» **Work to complete**
Your response is a verbatim copy of the listing, stripped of its images.

--- Data shown Enclosed Below ---

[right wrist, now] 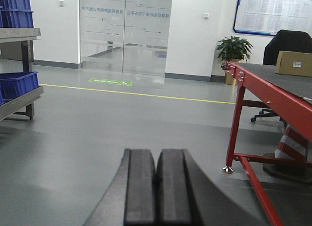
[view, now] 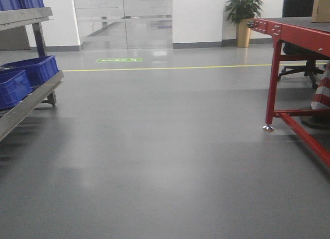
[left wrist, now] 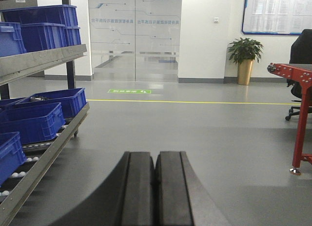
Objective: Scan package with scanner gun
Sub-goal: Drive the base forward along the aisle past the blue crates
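On the desk point(right wrist: 273, 94) to your right, the package point(right wrist: 294, 64) sits flat on the top, well back from the bolted near corner. Its white label faces the right wrist view. The frame crops its right end, so you can't tell which desk edge it's nearest. Scanner gun: not visible in any view, location unknown.

Left gripper point(left wrist: 155, 162): pads clenched flush together, nothing between them, hanging over bare floor beside the rack of blue crates point(left wrist: 34, 121). Right gripper point(right wrist: 157, 160): same, pads pressed tight, empty, aimed past the desk's near leg. Both are well apart from the package.

Step, as a judgement: very start, approach and search. Nothing is grasped and nothing scanned.

Next move probably calls for this: get the arms up and over the desk top so you can actually see it, then locate the scanner gun. Release the jaws of whichever arm takes it before closing in. Keep the label face reachable, and mind the red frame rail on the way in, since the right arm sits low and close to it.
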### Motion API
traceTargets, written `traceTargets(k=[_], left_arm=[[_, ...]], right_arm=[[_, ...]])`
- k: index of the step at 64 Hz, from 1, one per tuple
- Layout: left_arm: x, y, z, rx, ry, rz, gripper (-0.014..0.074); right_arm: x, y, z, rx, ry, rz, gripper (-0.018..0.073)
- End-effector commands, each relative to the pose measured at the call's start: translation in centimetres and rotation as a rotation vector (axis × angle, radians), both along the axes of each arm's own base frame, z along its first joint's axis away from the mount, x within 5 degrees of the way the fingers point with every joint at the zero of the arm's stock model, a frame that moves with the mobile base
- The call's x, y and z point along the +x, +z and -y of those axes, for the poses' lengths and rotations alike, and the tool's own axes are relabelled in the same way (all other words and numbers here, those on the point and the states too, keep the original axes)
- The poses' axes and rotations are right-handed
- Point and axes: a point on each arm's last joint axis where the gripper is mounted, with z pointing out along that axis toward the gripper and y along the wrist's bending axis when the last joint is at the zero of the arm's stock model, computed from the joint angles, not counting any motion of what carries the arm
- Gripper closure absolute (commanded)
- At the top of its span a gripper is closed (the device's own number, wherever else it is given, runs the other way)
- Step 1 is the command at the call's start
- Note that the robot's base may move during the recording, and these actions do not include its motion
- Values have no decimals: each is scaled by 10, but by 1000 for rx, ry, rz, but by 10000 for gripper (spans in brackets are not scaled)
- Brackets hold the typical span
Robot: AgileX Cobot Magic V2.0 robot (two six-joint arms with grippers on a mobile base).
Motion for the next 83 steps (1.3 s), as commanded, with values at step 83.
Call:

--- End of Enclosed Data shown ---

» **Solved exercise**
[right wrist, now] 
[view, now] 
[left wrist, now] 
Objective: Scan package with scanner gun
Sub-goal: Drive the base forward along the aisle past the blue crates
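On the desk point(right wrist: 273, 94) to your right, the package point(right wrist: 294, 64) sits flat on the top, well back from the bolted near corner. Its white label faces the right wrist view. The frame crops its right end, so you can't tell which desk edge it's nearest. Scanner gun: not visible in any view, location unknown.

Left gripper point(left wrist: 155, 162): pads clenched flush together, nothing between them, hanging over bare floor beside the rack of blue crates point(left wrist: 34, 121). Right gripper point(right wrist: 157, 160): same, pads pressed tight, empty, aimed past the desk's near leg. Both are well apart from the package.

Step, as a judgement: very start, approach and search. Nothing is grasped and nothing scanned.

Next move probably calls for this: get the arms up and over the desk top so you can actually see it, then locate the scanner gun. Release the jaws of whichever arm takes it before closing in. Keep the label face reachable, and mind the red frame rail on the way in, since the right arm sits low and close to it.
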### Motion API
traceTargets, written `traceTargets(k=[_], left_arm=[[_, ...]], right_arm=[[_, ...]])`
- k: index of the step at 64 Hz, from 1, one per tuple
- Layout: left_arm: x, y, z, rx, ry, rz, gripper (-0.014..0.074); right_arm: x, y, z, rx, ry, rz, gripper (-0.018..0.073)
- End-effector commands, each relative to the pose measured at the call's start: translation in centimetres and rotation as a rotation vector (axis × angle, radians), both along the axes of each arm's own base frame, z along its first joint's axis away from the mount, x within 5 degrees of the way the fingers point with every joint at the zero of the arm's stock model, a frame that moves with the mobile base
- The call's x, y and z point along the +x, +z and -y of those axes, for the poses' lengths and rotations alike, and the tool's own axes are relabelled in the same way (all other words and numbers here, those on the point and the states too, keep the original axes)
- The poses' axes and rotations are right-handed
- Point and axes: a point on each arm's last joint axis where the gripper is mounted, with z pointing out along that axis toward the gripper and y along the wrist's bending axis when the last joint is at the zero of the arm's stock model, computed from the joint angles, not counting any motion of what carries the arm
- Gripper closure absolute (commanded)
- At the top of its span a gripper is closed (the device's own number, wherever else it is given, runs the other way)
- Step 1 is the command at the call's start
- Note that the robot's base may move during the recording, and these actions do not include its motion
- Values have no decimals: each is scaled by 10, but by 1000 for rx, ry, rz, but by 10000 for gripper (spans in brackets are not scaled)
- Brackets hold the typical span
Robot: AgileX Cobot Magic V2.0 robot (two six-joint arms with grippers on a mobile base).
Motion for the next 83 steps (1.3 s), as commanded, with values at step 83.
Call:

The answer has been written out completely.